悦代も真似てゆっくりと回ってみた。深緑の連山が静かな海の波頭のように隆起してとりかこみ、悦代の体は宙に浮いたようだった。うす曇りの空のせいか下は煙っていて、より一層天上の神秘を思わせた。
「すばらしいわ。この世じゃないみたい」
はしゃいだ声で言った。
「約束を果たせました」
未央がぽつりと言った。
「えっ」
悦代は動きを止めた。
「母が悦代さんにした約束です。自分が一番すばらしいと思っている場所に悦代さんを連れて行く約束していたと、聞いてました」
由紀子はわたしには生き直せた場所があるのだと言っていた。まだ誰にも教えてないけれど、悦代さんだったら教えてあげると泊まった晩にそう言っていた。だから頑張りなさいねと言ってくれたのだ。
「ここに悦代さんを連れてきて、ときどき旅館に来てもらったり、相談にのって貰うように頼みなさいって、母に言われたんです」
悦代は見返った。世間ずれをしていない小娘の眼差しでこちらを見ている。由紀子が推薦した人間を無条件で信じている目だ。
「母から言い付かったこと、まだ何も出来てないんです」
未央は下を覗き込んで、
「ここから散骨したんですよ」と話の向きを変えてしまった。
悦代も同じようにした。円錐形に底に広がる枝から深い闇が見えた。
鞄を持ってくればよかったと思った。
すると再び、
「働ける場と定住の場を作ることなんです。母はもちろん、わたしも再婚しなければ子供はいませんし、老後は不安と孤独が待っているわけですが、そんな女の人が集まっておけば、コミューンのようにね。最後まで希望を持って生きていけるって。旅館の裏にある敷地も購入していたんです。これからどうやっていいのか、とても自信がありません」
悦代は、はっと思い出した。
あれは約束だったのだ。悦代がひとりになったら一緒に暮らそうと言い合った繰り言のことだ。

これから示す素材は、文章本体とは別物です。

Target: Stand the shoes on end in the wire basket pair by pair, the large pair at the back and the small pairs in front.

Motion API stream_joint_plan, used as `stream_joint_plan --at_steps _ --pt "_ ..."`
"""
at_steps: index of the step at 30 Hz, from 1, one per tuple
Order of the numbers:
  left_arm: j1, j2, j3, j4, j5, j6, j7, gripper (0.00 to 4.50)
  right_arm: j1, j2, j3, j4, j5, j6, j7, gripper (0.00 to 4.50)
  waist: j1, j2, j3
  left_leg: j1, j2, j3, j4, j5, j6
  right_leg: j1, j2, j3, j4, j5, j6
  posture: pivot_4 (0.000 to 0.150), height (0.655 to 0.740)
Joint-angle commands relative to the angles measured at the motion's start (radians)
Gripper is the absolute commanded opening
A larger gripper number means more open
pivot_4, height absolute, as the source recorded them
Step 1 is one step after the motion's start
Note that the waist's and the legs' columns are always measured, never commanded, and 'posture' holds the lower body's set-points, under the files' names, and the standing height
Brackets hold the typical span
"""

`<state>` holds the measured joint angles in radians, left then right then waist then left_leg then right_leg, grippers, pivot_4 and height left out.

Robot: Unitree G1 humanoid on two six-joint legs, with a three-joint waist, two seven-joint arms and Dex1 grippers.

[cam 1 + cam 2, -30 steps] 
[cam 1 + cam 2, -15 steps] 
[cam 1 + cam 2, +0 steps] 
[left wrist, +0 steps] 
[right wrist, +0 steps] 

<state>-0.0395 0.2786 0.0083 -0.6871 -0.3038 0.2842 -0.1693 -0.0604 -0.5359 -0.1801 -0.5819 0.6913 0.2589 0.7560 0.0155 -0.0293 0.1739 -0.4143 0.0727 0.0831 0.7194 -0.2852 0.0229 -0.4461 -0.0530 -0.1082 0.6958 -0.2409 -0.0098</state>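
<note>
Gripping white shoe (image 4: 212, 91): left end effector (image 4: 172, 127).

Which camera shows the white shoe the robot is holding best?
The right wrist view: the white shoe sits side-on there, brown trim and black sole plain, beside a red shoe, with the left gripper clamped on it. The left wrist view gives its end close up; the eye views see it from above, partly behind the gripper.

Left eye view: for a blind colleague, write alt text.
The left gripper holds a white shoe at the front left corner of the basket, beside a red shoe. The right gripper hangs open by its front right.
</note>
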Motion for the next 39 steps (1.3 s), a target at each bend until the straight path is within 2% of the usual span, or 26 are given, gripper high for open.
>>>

『悦代さんが抱えてる問題は離婚したって解決しないよ』
由紀子が宥めるように言ってくれた言葉、夫が先に死んで、ひとりになったときの悦代の不安を見抜いていたのだ。
『人のために生きてこそ人間だよ』
由紀子の口癖だった。
演歌の好きだった由紀子。なんでもない演歌の歌詞が時に、胸にずんっとくるのだと言っていたな。
悦代は、由紀子がもう生きて息をしていないことを今初めて強く思った。
「生き直しの場所か」
すぐ傍で男の声がしたような気がした。
振り返ったが、男は悦代たちの邪魔にならないようにと離れた場所で立っていた。
男の右手が口元から離れると、薄く白い煙がふわふわと漂った。
悦代は白い線を目で追いながら、未央の手をそっと握った。